■ Task goal
Each line of the material below is to be given again exactly.

■ Given data
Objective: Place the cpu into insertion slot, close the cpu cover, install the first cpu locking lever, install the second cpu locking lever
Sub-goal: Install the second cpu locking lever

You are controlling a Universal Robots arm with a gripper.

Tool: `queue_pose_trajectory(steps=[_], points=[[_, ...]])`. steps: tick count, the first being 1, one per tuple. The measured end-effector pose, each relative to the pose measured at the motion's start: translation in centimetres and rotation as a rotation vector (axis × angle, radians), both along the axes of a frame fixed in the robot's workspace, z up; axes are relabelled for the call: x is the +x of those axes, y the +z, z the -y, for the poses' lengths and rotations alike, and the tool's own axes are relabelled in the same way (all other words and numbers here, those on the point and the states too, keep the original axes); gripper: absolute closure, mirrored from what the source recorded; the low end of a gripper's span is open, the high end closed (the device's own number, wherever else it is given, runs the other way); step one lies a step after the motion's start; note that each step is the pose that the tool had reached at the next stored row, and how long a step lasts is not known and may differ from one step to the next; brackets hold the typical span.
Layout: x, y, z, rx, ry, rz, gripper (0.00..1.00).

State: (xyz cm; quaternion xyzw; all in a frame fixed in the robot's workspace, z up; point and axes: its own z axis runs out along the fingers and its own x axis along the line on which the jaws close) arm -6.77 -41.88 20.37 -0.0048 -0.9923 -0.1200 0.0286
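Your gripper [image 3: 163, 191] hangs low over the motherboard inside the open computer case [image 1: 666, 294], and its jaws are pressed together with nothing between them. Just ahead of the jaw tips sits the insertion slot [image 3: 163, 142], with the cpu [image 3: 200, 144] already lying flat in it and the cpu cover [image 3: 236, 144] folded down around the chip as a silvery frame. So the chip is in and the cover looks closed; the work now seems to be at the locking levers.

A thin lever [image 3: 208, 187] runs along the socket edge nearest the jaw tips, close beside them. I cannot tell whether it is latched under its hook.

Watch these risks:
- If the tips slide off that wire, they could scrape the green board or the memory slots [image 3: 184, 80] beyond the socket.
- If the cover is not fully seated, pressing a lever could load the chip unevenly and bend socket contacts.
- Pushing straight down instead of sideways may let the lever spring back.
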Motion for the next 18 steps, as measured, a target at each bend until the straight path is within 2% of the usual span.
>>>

■ Exercise output
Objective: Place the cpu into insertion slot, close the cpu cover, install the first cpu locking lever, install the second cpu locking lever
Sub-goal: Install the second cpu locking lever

You are controlling a Universal Robots arm with a gripper.

Tool: `queue_pose_trajectory(steps=[_], points=[[_, ...]])`. steps: tick count, the first being 1, one per tuple. The measured end-effector pose, each relative to the pose measured at the motion's start: translation in centimetres and rotation as a rotation vector (axis × angle, radians), both along the axes of a frame fixed in the robot's workspace, z up; axes are relabelled for the call: x is the +x of those axes, y the +z, z the -y, for the poses' lengths and rotations alike, and the tool's own axes are relabelled in the same way (all other words and numbers here, those on the point and the states too, keep the original axes); gripper: absolute closure, mirrored from what the source recorded; the low end of a gripper's span is open, the high end closed (the device's own number, wherever else it is given, runs the other way); step one lies a step after the motion's start; note that each step is the pose that the tool had reached at the next stored row, and how long a step lasts is not known and may differ from one step to the next; brackets hold the typical span.
Layout: x, y, z, rx, ry, rz, gripper (0.00..1.00).

State: (xyz cm; quaternion xyzw; all in a frame fixed in the robot's workspace, z up; point and axes: its own z axis runs out along the fingers and its own x axis along the line on which the jaws close) arm -6.77 -41.88 20.37 -0.0048 -0.9923 -0.1200 0.0286
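Your gripper [image 3: 163, 191] hangs low over the motherboard inside the open computer case [image 1: 666, 294], and its jaws are pressed together with nothing between them. Just ahead of the jaw tips sits the insertion slot [image 3: 163, 142], with the cpu [image 3: 200, 144] already lying flat in it and the cpu cover [image 3: 236, 144] folded down around the chip as a silvery frame. So the chip is in and the cover looks closed; the work now seems to be at the locking levers.

A thin lever [image 3: 208, 187] runs along the socket edge nearest the jaw tips, close beside them. I cannot tell whether it is latched under its hook.

Watch these risks:
- If the tips slide off that wire, they could scrape the green board or the memory slots [image 3: 184, 80] beyond the socket.
- If the cover is not fully seated, pressing a lever could load the chip unevenly and bend socket contacts.
- Pushing straight down instead of sideways may let the lever spring back.
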Motion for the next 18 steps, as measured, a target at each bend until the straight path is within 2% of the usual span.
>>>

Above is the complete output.